Tantissimi calciatori che hanno giocato in Liga coinvolti: spicca Carvajal
Le operazioni avvenivano principalmente a Madrid, dove numerosi professionisti della Liga avevano accesso a orologi esclusivi a prezzi inferiori a quelli di mercato. Tra i nomi eccellenti chiamati a testimoniare figurano Dani Carvajal, Giovani Lo Celso, Juan Bernat, César Azpilicueta, Thomas Partey, Santi Cazorla e l'ex calciatore David Silva. Le autorità mirano a chiarire le modalità di acquisto e consegna di questi beni, appartenenti perlopiù a marchi prestigiosi come Rolex e Patek Philippe, per determinare se gli acquirenti fossero consapevoli dell'origine irregolare delle transazioni o se siano stati semplici clienti di un sistema di evasione fiscale orchestrato dalla società andorrana.

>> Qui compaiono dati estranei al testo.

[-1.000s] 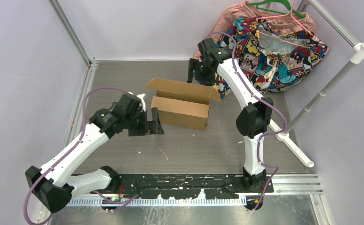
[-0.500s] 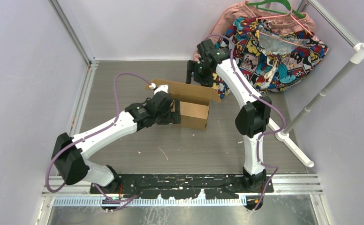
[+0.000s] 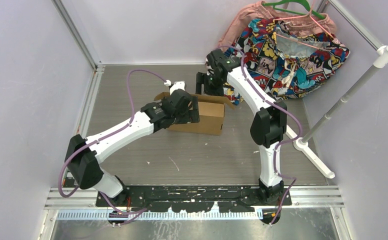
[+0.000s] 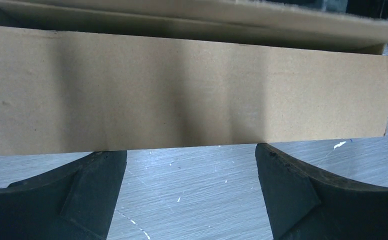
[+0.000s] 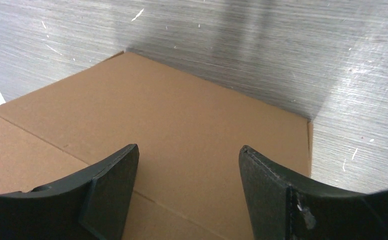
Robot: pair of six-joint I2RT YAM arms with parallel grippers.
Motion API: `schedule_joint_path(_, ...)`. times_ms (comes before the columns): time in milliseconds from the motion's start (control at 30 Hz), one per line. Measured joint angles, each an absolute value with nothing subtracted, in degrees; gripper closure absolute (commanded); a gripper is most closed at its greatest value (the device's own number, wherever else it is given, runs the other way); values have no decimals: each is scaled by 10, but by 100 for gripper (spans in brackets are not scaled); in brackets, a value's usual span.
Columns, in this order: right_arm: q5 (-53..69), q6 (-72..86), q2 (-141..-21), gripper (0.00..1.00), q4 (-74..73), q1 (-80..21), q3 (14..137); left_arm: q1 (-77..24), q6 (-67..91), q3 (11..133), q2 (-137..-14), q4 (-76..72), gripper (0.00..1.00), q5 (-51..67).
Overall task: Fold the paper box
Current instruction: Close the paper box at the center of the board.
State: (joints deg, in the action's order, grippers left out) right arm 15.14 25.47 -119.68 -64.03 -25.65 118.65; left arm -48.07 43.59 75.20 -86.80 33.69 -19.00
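The paper box [image 3: 211, 118] is plain brown cardboard and stands mid-table, with its back lid flap [image 3: 217, 98] raised. My left arm hides its left half from above. My left gripper [image 3: 191, 111] is open against the front wall. In the left wrist view that wall [image 4: 182, 90] fills the upper frame, and the left gripper [image 4: 189, 151] shows bare table between its fingertips, which reach the wall's bottom edge. My right gripper [image 3: 205, 85] hovers open behind the box. In the right wrist view the right gripper [image 5: 188, 148] is above the brown flap [image 5: 182, 120], holding nothing.
A comic-print cloth [image 3: 292, 52] and a pink garment [image 3: 242, 22] on a green hanger [image 3: 287, 7] lie at the back right. A white pole [image 3: 349, 95] leans along the right side. Aluminium rails [image 3: 77, 40] frame the grey table [image 3: 192, 155].
My left arm swung right from the table's left side up to the box's front wall. My right gripper shifted slightly left behind the box. The box looks nudged back a little.
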Motion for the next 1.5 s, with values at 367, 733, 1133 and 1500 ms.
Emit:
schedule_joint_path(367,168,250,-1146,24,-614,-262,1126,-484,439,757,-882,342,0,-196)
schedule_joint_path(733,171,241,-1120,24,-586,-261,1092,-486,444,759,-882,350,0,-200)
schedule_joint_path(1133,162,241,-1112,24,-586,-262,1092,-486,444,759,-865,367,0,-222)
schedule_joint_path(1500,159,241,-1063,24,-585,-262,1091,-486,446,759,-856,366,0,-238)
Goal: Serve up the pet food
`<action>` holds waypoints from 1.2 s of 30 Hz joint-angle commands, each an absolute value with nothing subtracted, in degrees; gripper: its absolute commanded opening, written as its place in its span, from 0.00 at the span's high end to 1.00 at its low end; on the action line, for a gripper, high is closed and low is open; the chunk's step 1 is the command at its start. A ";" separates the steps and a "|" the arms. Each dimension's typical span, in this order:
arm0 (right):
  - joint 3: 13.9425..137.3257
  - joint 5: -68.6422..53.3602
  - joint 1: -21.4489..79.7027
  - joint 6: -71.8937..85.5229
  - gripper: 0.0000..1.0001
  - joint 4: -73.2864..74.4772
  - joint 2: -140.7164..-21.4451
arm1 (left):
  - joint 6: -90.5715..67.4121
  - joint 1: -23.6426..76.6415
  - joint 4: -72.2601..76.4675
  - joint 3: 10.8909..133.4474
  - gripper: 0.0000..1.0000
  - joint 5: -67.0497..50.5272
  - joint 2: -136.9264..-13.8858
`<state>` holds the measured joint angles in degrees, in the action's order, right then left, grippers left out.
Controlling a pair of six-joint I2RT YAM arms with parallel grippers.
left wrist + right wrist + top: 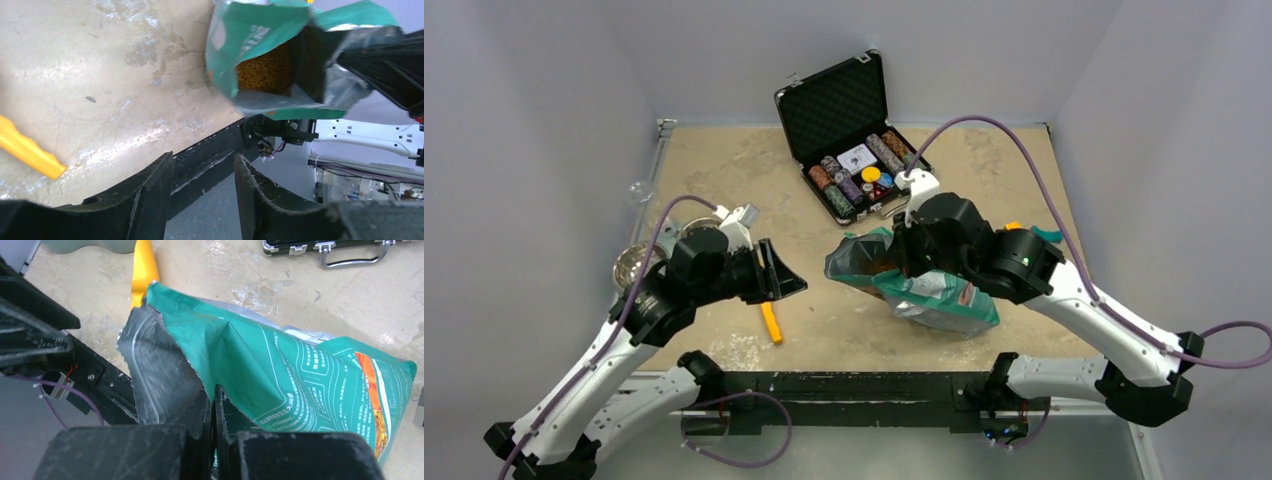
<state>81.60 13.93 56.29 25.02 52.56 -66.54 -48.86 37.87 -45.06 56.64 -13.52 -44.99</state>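
The right gripper (214, 407) is clenched on the torn rim of the green pouch (300, 370), which leans over the table (724, 170) with brown kibble (265, 70) inside. The left gripper (204, 162) hovers facing its mouth, fingers spread and empty, near a yellow tool (771, 322)

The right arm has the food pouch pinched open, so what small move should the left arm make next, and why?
Probably lower the left tool onto the yellow utensil lying free beside it. That tool is open and empty, while the right tool pinches the pouch rim, leaving the mouth gaping with kibble showing.
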 commanded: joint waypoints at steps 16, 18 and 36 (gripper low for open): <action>71.61 11.60 55.85 15.37 1.00 42.44 -51.34 | -85.78 51.16 19.18 45.58 0.86 -35.11 -88.09; 72.97 13.17 55.89 14.75 1.00 42.36 -52.04 | -97.55 52.56 36.96 39.84 0.86 -31.08 -92.99; 72.82 10.38 55.90 20.38 1.00 45.81 -50.49 | -103.29 56.83 50.68 50.28 0.83 -15.84 -112.03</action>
<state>70.41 10.96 55.61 17.06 54.19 -51.42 -106.28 61.08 47.46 46.35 -23.03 -112.66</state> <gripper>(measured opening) 0.010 0.173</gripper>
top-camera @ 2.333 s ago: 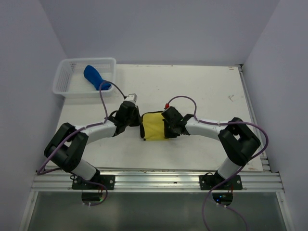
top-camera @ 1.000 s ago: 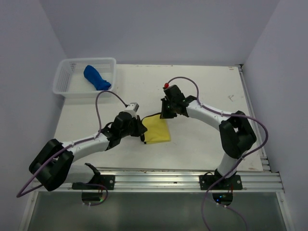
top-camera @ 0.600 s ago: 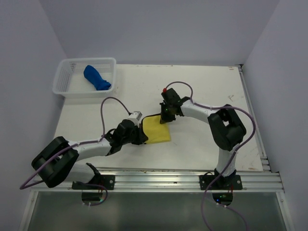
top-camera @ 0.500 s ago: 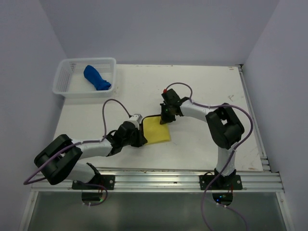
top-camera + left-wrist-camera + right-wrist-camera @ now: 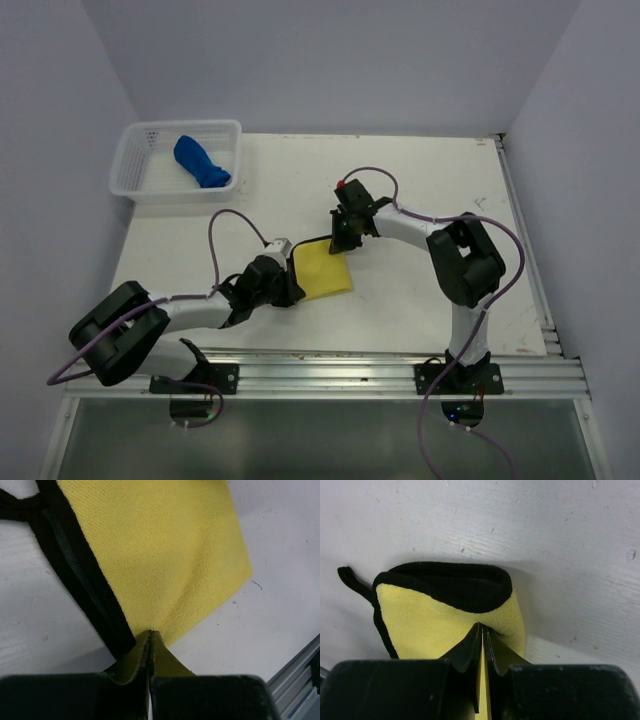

Il giro di soldi ammonta a 1,35 milioni
I dettagli finanziari emersi mostrano cifre vertiginose: il volume d'affari più consistente è attribuito a Thomas Partey, che avrebbe speso 415.000 euro per tre Patek Philippe, seguito da Juan Bernat con acquisti per 367.000 euro e David Silva con 295.000 euro. Anche Dani Carvajal compare nel registro per l'acquisto di un Rolex Daytona da circa 65.000 euro nel 2021. L'inchiesta, nata nel settembre 2025 dopo un sequestro alla dogana, stima che la trama abbia introdotto irregolarmente 38 orologi per un valore totale di 1,35 milioni di euro, utilizzando i profitti non dichiarati anche per l'acquisto di veicoli di alta gamma.